It starts with a scene between Xu Fu and the Emperor. They were boyhood friends, and the Emperor saved Xu Fu’s life back then by leading him out of the desert. So now that the Emperor has developed a frightening cough, Xu Fu thinks of the stories about Mount Penglai, on an island surrounded by huge fish, where the Eight Immortals dwell and keep the recipe for the elixir of immortality. He decides to find Mount Penglai, and save the Emperor’s life, to “cure him of his mortality.” He’s aware of the pitfalls of immortality; friends and family pass on, and one is left behind alone. But he feels China itself depends on the Emperor, and on his death, rebellion and chaos will break out.

The virgins had been the Emperor’s idea.

Five hundred boys and five hundred girls are to be sacrificed on Mount Penglai to assure the mission’s success. Xu Fu is concerned: “One thousand children would make for a difficult cargo.” But it isn’t until he falls in love with one of the young women, Jing-Wei, that he reconsiders the sacrifice, in spite of the dire warnings made by his servant, Kon Tsen, that there is no other choice if he wishes to live.

There is a phenomenon I have observed in the counting of things.
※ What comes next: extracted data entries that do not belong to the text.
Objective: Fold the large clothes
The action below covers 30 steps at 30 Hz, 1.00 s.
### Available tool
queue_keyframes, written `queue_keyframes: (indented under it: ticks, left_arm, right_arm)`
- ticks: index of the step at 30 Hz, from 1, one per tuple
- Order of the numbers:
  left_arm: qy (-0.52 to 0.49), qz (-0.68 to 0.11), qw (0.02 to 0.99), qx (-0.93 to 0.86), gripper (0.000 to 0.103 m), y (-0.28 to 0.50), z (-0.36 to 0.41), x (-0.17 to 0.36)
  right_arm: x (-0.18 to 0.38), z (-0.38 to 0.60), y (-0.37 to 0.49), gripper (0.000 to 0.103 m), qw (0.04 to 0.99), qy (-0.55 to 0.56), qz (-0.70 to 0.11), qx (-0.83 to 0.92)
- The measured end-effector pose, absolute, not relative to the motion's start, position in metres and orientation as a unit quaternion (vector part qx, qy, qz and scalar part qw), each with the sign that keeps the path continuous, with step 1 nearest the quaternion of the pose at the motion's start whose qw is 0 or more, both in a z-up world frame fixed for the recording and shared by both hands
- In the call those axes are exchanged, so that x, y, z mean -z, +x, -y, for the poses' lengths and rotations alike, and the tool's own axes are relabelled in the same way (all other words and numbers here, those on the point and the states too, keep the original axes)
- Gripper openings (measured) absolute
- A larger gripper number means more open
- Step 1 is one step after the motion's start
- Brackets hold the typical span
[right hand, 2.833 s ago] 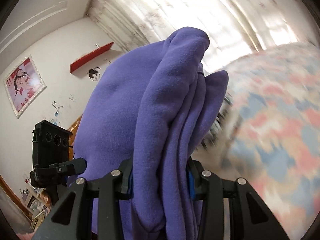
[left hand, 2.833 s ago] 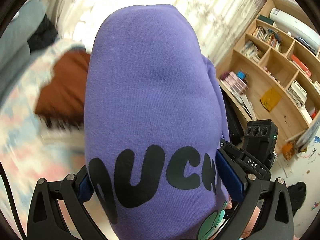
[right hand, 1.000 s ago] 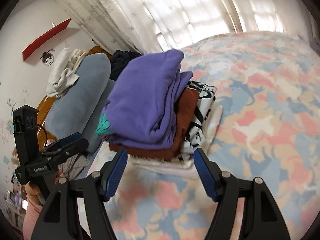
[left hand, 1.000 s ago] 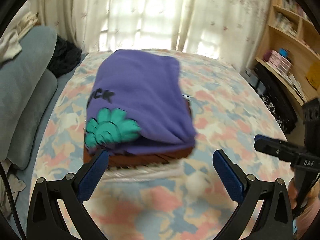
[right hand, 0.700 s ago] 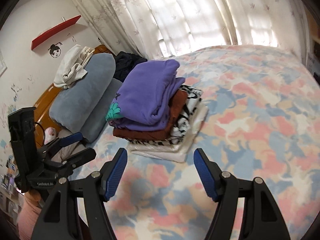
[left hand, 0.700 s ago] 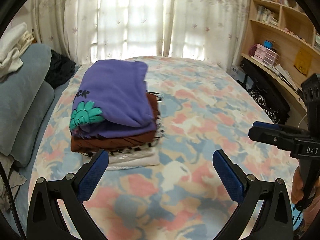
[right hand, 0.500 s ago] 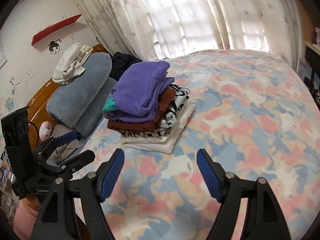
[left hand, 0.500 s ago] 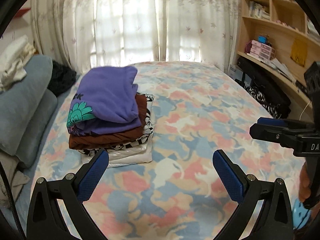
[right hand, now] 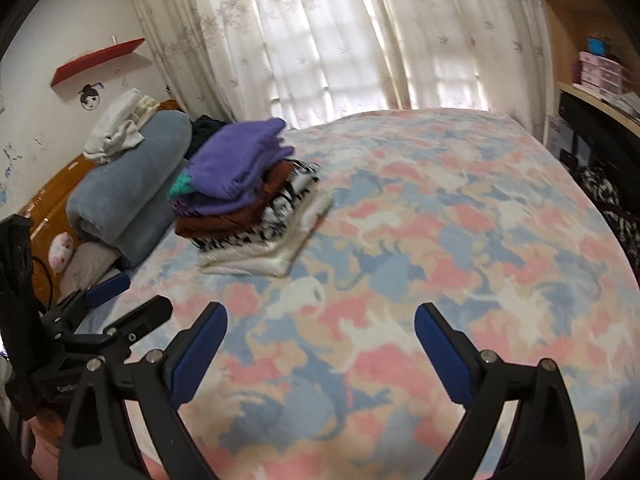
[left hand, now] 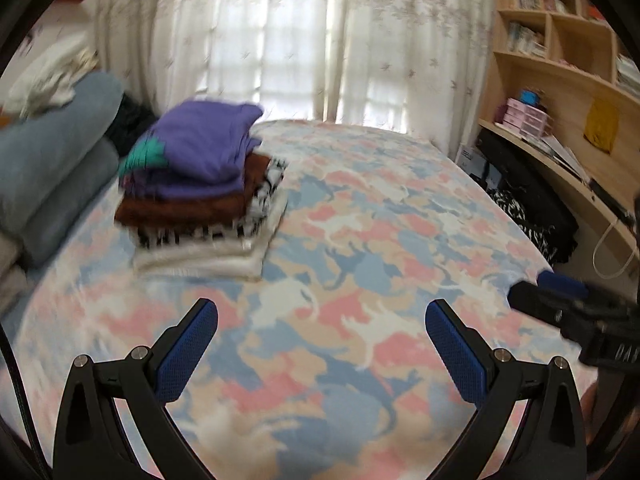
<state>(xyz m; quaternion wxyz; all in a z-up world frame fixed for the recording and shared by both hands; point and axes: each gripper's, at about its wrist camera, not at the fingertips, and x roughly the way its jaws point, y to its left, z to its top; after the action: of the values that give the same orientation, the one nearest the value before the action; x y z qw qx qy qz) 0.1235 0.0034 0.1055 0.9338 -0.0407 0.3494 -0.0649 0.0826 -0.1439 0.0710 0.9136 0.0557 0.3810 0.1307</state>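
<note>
A folded purple sweatshirt (left hand: 204, 146) with a green print lies on top of a stack of folded clothes (left hand: 208, 216) at the far left of the bed; it also shows in the right wrist view (right hand: 240, 160). Under it lie a brown garment (right hand: 240, 216), a black-and-white one and a white one. My left gripper (left hand: 320, 320) is open and empty, well back from the stack over the patterned bedspread (left hand: 380, 280). My right gripper (right hand: 320, 324) is open and empty too. Each gripper shows in the other's view: the right one (left hand: 568, 304), the left one (right hand: 116, 300).
Grey rolled bedding (right hand: 128, 188) with white clothes on it lies left of the stack by the headboard. Curtains (left hand: 300, 40) hang behind the bed. A wooden bookshelf and desk (left hand: 560, 100) stand on the right, with dark bags (left hand: 532, 216) beside the bed.
Both grippers let go of the purple sweatshirt onto the stack, opened, and have pulled back from it, so the stack looks smaller and farther away.
</note>
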Motion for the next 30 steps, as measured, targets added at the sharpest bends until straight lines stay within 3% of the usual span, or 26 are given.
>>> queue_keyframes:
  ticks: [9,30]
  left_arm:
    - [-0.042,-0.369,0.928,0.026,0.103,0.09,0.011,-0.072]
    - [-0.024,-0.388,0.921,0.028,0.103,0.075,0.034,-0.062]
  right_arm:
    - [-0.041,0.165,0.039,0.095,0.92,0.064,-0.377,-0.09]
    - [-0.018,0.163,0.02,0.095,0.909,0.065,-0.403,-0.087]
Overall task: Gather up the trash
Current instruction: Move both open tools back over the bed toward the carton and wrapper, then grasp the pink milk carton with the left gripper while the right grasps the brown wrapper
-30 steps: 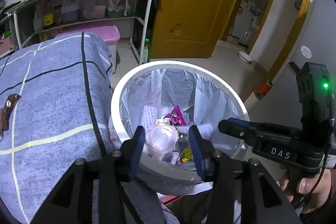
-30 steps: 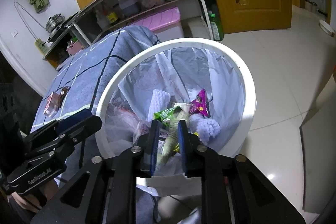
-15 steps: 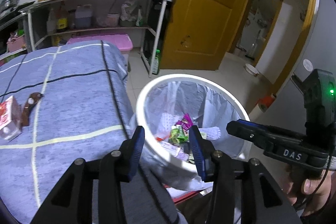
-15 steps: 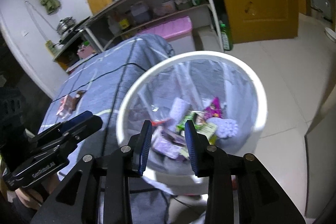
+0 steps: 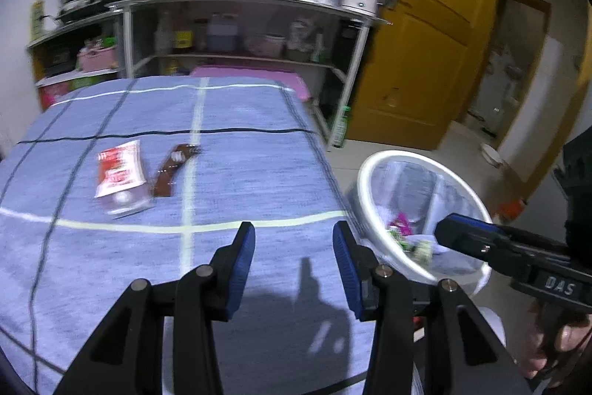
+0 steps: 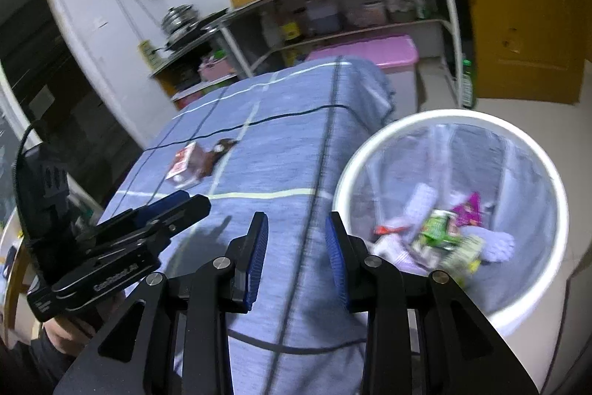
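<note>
Blue checked cloth (image 5: 259, 173) covered the table, and at ten o'clock from our left gripper (image 5: 294, 263) we saw a red-and-white packet (image 5: 120, 169) lying just beside a brown wrapper (image 5: 174, 169), with that gripper's jaws parted and nothing between them. At three o'clock stood the white bin (image 6: 532, 150), lined with a clear bag and holding green, purple and pale wrappers (image 6: 440, 232); our right gripper (image 6: 296, 256) hung over the cloth's edge, its jaws having just opened, empty.
</note>
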Demonstrator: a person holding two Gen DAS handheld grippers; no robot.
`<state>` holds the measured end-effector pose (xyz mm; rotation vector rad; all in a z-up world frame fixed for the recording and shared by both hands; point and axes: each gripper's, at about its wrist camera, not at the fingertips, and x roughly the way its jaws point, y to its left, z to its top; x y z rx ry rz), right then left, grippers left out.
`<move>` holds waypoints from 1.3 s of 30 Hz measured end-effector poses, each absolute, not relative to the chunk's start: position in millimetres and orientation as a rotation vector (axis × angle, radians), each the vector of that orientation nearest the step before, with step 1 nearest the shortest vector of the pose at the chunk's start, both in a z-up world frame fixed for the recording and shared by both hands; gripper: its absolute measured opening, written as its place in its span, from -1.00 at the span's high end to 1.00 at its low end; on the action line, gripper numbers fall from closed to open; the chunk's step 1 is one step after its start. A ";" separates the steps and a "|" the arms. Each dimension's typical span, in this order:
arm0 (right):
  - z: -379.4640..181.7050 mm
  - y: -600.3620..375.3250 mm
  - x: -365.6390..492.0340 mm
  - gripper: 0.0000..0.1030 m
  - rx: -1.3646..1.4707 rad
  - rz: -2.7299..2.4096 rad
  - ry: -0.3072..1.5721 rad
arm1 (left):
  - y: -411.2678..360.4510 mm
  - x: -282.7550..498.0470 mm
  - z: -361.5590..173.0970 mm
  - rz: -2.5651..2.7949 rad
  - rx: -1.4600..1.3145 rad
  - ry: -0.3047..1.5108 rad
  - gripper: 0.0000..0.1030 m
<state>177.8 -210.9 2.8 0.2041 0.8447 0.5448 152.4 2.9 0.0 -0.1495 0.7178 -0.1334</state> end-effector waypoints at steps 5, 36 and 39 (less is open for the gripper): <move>6.5 -176.0 183.5 0.35 0.171 0.605 0.846 | 32.9 149.5 -0.6 -0.059 -0.170 0.712 0.11; -11.3 -86.9 246.3 0.35 0.123 0.650 0.920 | 120.0 227.9 -43.0 0.176 -0.277 0.787 -0.27; -13.2 -82.9 248.8 0.35 0.118 0.650 0.925 | 122.7 230.0 -48.1 0.190 -0.276 0.806 -0.27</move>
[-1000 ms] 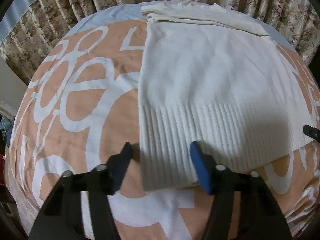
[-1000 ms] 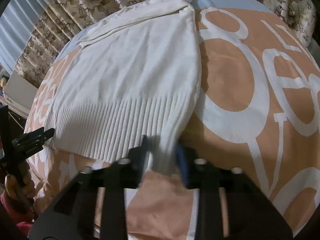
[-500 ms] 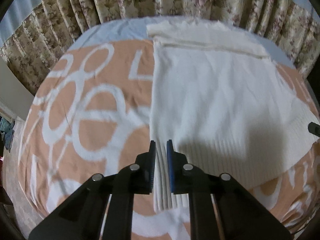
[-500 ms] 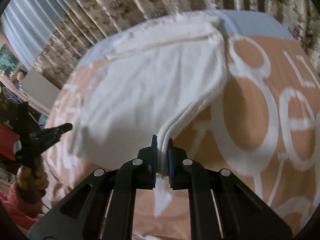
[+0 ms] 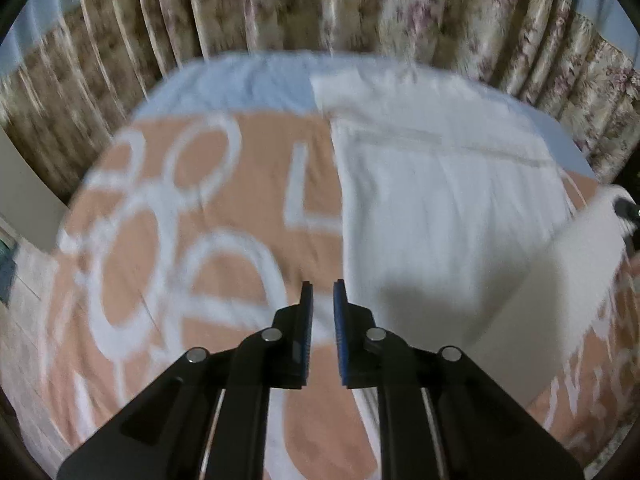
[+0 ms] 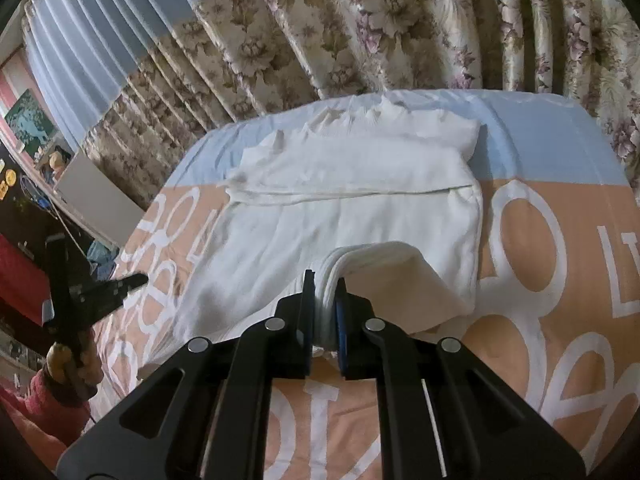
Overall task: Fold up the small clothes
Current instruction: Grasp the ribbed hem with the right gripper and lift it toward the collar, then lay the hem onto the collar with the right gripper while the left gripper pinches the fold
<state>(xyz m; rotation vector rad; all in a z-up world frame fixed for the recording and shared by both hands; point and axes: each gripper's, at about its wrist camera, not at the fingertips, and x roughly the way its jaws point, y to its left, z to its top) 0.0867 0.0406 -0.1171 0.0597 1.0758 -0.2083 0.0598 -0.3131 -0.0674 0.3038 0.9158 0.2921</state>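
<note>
The right gripper (image 6: 325,312) is clamped on the bunched hem of the white sweater (image 6: 352,200), which stretches away toward the frame's top, collar farthest. The left gripper (image 5: 322,312) is nearly closed; blur hides whether it pinches fabric, with the sweater lying just right of it on the bed (image 5: 180,240).

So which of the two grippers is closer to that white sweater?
Right. The right gripper is clamped on the white sweater hem; the left gripper is beside its edge, holding nothing visible.
</note>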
If you have twenty pebbles and subtract five, the difference is immediately evident. In large quantities, however, the individual units cease to make an impression. What, after all, are five stones out of five hundred? Even the keenest eye would struggle to notice a change. Until that day on the island, this principle applied to all things measured – grains of rice, bricks of clay, even soldiers or horses.
And yet as the possibility of losing Jing-Wei grew more real in my mind, I realized I had found the exception. I saw what she had been trying to show me in the belly of the boat. If you have one thousand virgins – taken from their homes, assembled on the decks of Lianyungang – and remove just one, the effect is as if you stole the sun from he sky. The whole world feels the loss of it. Truly, the energy of a thousand virgins is enough to power the sun.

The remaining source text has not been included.